» **YOUR ASSIGNMENT**: Copy exactly the line that contains "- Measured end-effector" plus all remaining lines of the data, and leave out every line before it.

··· DATASET EXCERPT ···

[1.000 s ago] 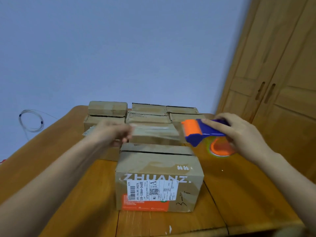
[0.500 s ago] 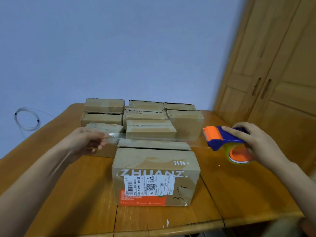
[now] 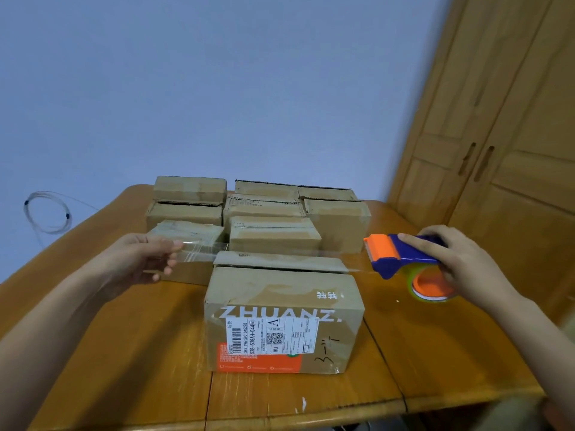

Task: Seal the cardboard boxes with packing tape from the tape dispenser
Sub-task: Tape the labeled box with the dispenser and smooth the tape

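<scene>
The left hand (image 3: 137, 259) pinched the free end of the clear tape strip (image 3: 280, 255); the right hand (image 3: 451, 262) gripped the tape dispenser (image 3: 401, 256). The strip was stretched above the near cardboard box (image 3: 283, 318) on the desk (image 3: 140, 353), not yet applied. Its seam appeared unsealed; sealing was judged barely begun.

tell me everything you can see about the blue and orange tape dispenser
The blue and orange plastic tape dispenser has a blue body, an orange front roller guard and an orange hub carrying a roll of clear tape with a greenish edge. The right hand grips it from above, holding it in the air above the wooden table, right of the front cardboard box. A stretched strip of clear packing tape runs from its mouth leftward to the left hand, which pinches the free end.
</scene>
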`<state>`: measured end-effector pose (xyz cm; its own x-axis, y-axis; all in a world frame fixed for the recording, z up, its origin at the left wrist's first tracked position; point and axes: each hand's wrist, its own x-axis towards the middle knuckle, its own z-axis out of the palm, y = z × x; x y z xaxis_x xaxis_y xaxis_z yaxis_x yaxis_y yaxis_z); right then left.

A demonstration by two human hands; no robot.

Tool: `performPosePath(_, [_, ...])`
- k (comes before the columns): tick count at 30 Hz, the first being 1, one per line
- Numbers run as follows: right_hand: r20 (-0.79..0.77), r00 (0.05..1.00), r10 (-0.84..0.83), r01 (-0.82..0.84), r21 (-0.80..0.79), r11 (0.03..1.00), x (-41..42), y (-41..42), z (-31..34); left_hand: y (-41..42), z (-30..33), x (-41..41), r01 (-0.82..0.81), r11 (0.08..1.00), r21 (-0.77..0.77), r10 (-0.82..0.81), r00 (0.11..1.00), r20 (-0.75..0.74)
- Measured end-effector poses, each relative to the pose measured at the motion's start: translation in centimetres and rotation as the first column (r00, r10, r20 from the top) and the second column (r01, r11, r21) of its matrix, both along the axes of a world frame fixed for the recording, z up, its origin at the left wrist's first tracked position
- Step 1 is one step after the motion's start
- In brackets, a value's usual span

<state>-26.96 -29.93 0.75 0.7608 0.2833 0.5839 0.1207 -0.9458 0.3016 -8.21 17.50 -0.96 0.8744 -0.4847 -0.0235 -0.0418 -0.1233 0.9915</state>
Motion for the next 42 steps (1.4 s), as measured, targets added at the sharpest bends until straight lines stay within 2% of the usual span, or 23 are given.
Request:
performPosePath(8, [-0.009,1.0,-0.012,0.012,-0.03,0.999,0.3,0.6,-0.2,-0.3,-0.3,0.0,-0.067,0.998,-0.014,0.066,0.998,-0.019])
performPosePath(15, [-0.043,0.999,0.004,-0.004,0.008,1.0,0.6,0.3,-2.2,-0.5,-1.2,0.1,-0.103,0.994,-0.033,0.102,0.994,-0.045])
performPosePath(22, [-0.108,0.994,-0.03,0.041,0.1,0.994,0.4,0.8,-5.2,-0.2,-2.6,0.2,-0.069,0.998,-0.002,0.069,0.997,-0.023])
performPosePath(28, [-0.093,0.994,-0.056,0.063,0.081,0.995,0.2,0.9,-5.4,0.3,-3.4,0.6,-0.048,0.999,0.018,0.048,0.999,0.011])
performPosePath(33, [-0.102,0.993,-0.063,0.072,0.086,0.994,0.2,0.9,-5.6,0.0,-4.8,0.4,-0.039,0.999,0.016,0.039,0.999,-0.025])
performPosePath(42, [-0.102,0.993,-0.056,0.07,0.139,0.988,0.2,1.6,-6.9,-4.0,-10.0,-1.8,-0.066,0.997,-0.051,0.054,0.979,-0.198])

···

» **WRITTEN RESPONSE**:
- Measured end-effector poses, each relative to the pose measured at the motion's start: translation in centimetres and rotation as the first column (r00, r10, r20 from the top) and the second column (r01, r11, r21) of its matrix, both along the axes of a world frame fixed for the recording, z up, its origin at the left wrist's first tracked position
- Step 1 is one step after the motion's start
- In brackets, a value's usual span

<state>-26.96 -29.93 0.75 0.7608 0.2833 0.5839 0.1207 -0.9458 0.3016 -8.21 17.50 -0.96 0.8744 -0.4847 -0.0235 -0.0418 -0.1233 0.9915</state>
Motion for the next 42 steps (1.4 s), as measured, targets added at the sharpest bends until straight lines stay within 2% of the usual span, or 23 are given.
Request:
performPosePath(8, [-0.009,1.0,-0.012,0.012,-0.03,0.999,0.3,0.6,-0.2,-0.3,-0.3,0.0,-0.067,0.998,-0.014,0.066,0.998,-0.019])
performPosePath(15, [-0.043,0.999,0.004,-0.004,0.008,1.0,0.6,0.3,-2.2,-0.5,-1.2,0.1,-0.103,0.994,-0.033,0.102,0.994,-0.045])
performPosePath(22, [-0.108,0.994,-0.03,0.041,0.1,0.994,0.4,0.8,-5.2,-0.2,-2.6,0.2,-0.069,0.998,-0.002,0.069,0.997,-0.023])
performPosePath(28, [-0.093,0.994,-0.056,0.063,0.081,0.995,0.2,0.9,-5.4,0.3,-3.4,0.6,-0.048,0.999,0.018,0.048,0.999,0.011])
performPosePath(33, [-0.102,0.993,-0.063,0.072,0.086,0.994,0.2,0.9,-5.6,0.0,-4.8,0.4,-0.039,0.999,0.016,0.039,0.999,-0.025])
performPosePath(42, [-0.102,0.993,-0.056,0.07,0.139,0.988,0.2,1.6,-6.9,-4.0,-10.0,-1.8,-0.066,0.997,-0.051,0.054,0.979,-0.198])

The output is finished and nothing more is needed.